Buzzword1+Buzzword2 = interesting.

Why? What part? What application?

with a proper algorithm which may well not exist it's in theory possible to e.g. perform deep learning on all training examples in a single pass or something like that.
But those hopes are not very much based on reality so why entertain them in the first place?

It's a bit like saying that QC will be awesome because thanks to it people could in theory find the cure for cancer, in some way, somehow.

To be fair, even the non general QCs like D-Wave are supposedly great at protein folding, which is one of the barriers to various cancer cures.
I didn't realize imagination was banned from HN now, my bad.
Imagination that's not based on anything is generally considered to be off-topic, sure.
Can you tell me the quantum algorithm that will do this ?
i cannot because i'm pretty sure it hasn't been discovered yet and cannot be certain it's even possible to figure one out. IANACSPhD.
While the OP is wrong about being able to "do everything in parallel" via quantum superposition (we have plenty of no-go theorems when it comes to quantum computers being faster simply due to parallelization) some interesting algorithms that are relevant to data science in general have been developed. For example, this[1] one provides an exponential speedup (over known classical algorithms) for calculating persistent homology, a useful method for identifying scale-independent patterns.

[1]: https://arxiv.org/abs/1408.3106

But what is the disruptive impact on Cloud Computing?
Likely huge, I'm already aware of two QC companies in Canada who are staffing up to look at building a quantum cloud and offering quantum compute workloads "in the cloud" - so to speak.
Tell me when there is actually a useful computer, otherwise it's all talk and no action
One of the problems with creating a useful computer has been that it is hard to keep the qubits around for any useful length of time...
Fundamental research takes time.

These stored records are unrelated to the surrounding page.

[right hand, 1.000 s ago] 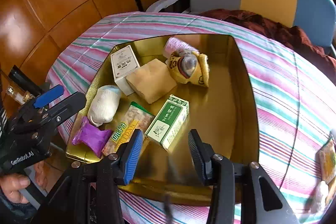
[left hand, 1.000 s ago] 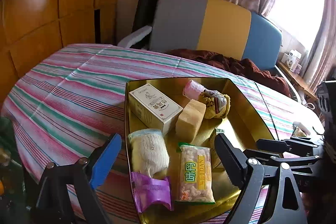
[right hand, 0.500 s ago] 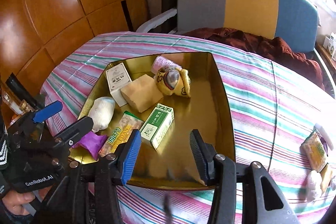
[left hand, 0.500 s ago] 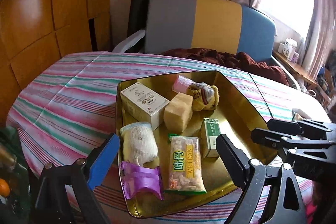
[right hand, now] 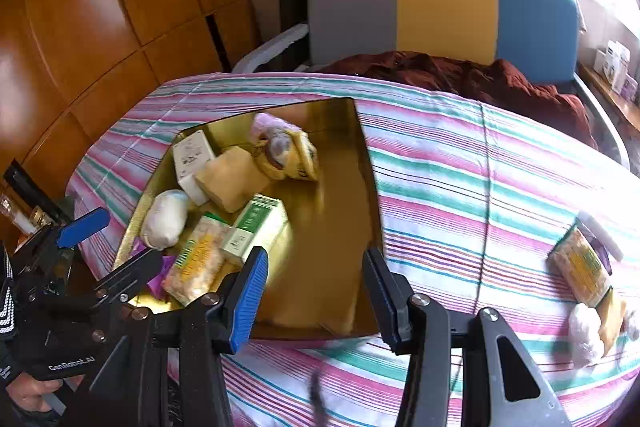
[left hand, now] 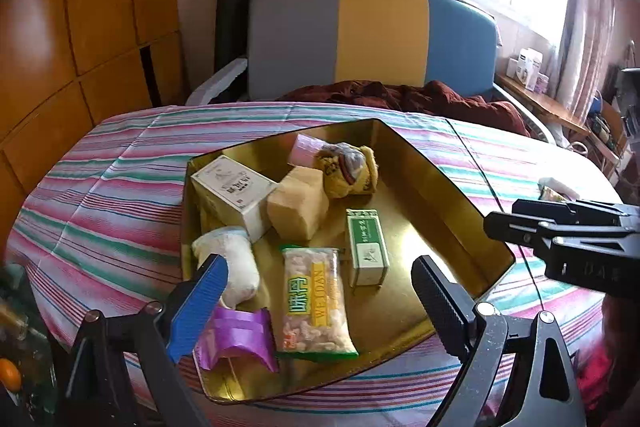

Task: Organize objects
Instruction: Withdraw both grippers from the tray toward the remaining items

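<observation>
Both grippers, left (left hand: 316,301) and right (right hand: 316,293), are held spread and empty above the gold tray (left hand: 452,203); right jaws just widened, seemingly untouched.

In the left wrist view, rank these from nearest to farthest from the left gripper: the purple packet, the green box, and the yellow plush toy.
From the left gripper:
1. Purple packet, at the gold tray's near edge beside the blue finger.
2. Green box, mid-tray toward the right.
3. Yellow plush toy, at the tray's far end.
</observation>
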Motion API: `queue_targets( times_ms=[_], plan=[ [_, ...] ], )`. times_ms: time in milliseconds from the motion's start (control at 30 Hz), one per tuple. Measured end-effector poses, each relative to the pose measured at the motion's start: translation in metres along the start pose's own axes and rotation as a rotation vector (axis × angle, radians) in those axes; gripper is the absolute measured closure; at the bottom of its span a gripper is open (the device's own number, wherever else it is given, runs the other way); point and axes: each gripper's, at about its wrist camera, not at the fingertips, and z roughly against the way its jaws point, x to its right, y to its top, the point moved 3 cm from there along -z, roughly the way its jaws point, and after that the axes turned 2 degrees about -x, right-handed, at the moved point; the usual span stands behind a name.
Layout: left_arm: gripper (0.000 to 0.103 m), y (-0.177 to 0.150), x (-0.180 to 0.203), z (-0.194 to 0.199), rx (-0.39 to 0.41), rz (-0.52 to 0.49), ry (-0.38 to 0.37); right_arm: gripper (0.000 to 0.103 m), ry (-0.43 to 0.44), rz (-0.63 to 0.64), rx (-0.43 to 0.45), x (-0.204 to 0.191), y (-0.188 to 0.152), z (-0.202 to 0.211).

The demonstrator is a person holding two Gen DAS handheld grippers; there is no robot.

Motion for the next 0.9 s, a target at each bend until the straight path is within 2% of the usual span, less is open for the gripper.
queue_targets(
  times_ms=[233, 433, 700, 900],
  plan=[
    [0.009, 0.000, 0.008, -0.004, -0.015, -0.020, -0.015, 0.053, -0.049, -0.057, -0.014, 0.042, -0.008, 0.004],
    [0.009, 0.001, 0.015, -0.006, -0.021, -0.040, -0.026, 0.053, -0.111, -0.139, -0.026, 0.095, -0.013, 0.014],
    [0.009, 0.006, 0.041, -0.004, -0.022, -0.097, -0.074, 0.053, -0.245, -0.285, -0.007, 0.192, -0.018, 0.048],
    [0.009, 0.013, 0.077, -0.004, -0.021, -0.176, -0.134, 0.053, -0.361, -0.530, 0.030, 0.284, -0.045, 0.068]
  ],
)
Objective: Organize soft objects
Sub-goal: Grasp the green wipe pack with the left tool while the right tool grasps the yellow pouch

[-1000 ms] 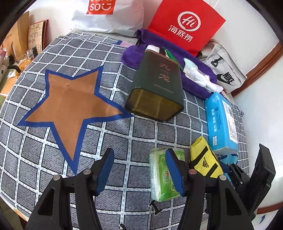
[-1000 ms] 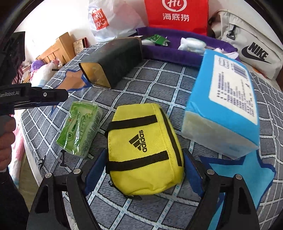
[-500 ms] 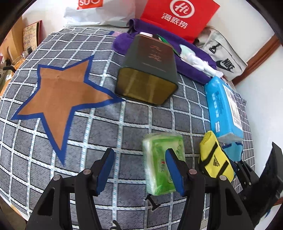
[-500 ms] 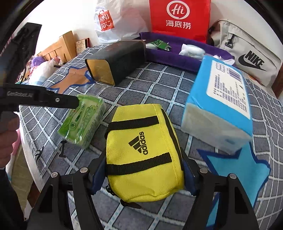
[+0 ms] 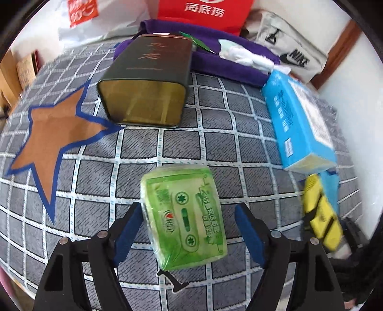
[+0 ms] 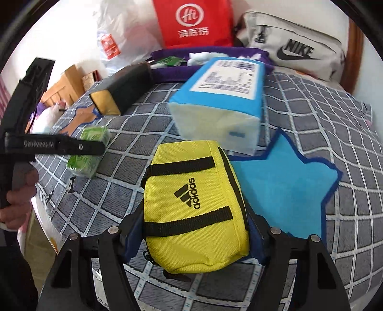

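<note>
A green tissue pack [image 5: 185, 216] lies on the checked cloth between the open fingers of my left gripper [image 5: 191, 227]; the left pad is close to its side, the right pad stands apart. It also shows in the right wrist view [image 6: 88, 148]. My right gripper [image 6: 195, 229] is shut on a yellow Adidas pouch [image 6: 195, 208] and holds it over the cloth beside the blue star patch [image 6: 284, 184]. The pouch shows blurred in the left wrist view [image 5: 320, 213]. A blue tissue box [image 5: 299, 122] lies at the right, also in the right wrist view [image 6: 222, 100].
A dark tin [image 5: 146, 81] lies on its side by the brown star patch [image 5: 55, 134]. A purple towel [image 5: 227, 62], red bag [image 6: 194, 21], grey Nike bag [image 6: 292, 52] and white plastic bag [image 5: 83, 19] sit at the back. The cloth's front edge is near.
My left gripper has moved right so the green pack now lies between its fingers. My right gripper has closed on the yellow pouch and swung it toward the blue star.
</note>
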Available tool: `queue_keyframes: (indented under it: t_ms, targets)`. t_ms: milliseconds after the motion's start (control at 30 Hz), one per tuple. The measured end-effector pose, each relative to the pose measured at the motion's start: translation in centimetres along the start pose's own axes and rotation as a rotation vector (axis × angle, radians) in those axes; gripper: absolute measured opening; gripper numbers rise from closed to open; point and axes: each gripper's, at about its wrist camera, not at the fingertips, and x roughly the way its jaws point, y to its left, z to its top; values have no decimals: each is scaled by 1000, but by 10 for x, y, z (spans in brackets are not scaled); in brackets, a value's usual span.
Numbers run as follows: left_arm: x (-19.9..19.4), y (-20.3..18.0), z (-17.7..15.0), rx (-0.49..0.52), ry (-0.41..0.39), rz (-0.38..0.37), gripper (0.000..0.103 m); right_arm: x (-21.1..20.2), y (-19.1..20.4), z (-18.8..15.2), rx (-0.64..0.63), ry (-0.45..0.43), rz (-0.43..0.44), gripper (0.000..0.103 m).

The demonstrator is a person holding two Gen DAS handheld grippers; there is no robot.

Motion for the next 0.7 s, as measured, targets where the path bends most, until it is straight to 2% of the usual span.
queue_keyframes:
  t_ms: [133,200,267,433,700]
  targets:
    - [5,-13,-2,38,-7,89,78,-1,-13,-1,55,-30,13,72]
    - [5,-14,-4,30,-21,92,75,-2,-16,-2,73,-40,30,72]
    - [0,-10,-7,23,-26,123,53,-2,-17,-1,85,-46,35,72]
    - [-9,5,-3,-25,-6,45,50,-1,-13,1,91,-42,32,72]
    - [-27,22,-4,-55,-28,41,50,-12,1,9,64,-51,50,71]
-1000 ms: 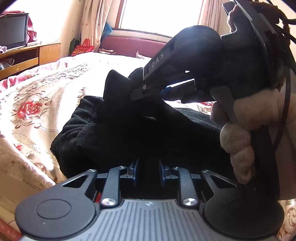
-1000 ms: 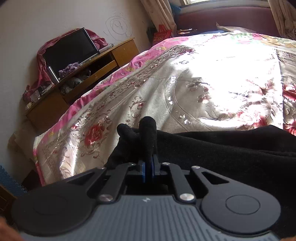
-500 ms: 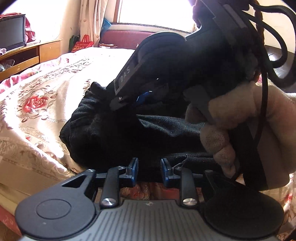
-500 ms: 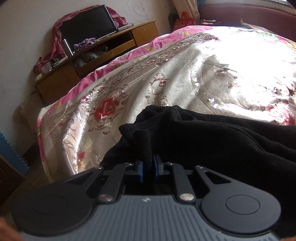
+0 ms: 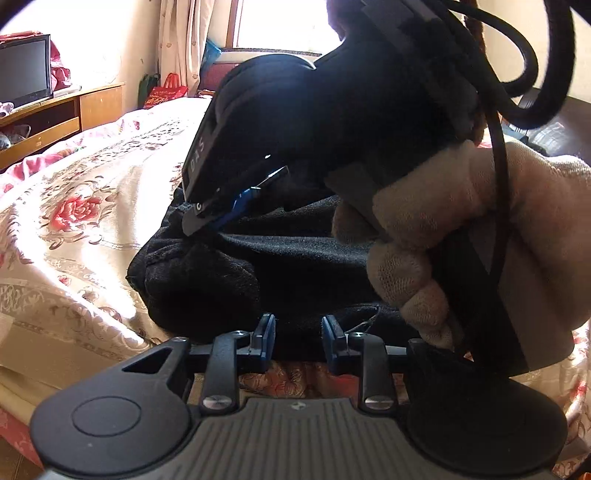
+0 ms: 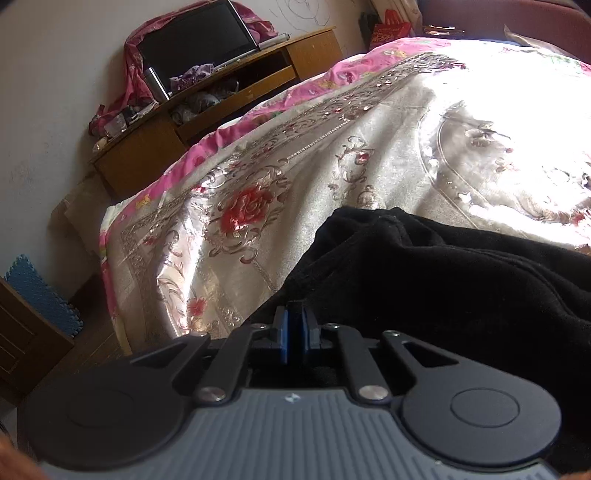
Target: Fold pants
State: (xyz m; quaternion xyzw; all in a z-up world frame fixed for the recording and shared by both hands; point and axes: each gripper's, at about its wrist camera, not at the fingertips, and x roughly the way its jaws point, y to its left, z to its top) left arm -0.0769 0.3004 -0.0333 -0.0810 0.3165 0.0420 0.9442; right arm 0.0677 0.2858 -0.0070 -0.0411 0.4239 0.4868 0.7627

One cannot discard such research as "all talk". It is the basis on which better results will be achieved and the possibility of a useful computer will be realized.
I am fascinated by the ideas to produce quantum computers... I want to know all the iterative improvements as they come... there is joy in the journey.
I think it's exceptionally rude to call the hard work and research that goes into all of these kinds of things "no action".

Feel free to ignore the stories until it reaches whatever point interests you, but don't downplay the work others do to get you there.

You may be happier subscribing to a feed of shipped products on Dell's website, rather than, say, sciencebulletin.org.
While this is impressive compared to earlier systems, just citing the T1 & T2 values does not actually tell you much about the usability of the system as a qubit. What really counts is the number of operations you can realize within the coherence time of the qubit, and as far as I can see from the paper this seems to be around 5-10 (which is two to three orders of magnitude below what e.g superconducting qubits currently offer). Also, the next step would be to show two-qubit operations with the system, which is another challenge that isn't easy to overcome. So only after increasing the coherence time by another two to three orders of magnitude and realizing a robust coupling mechanism would it make sense to think about scaling the system and building an actual quantum computer with it. Still, semiconductor qubits offer several interesting possibilities as Silicon technology is something that is significantly more robust and scalable than e.g. superconducting circuit technology (currently at least).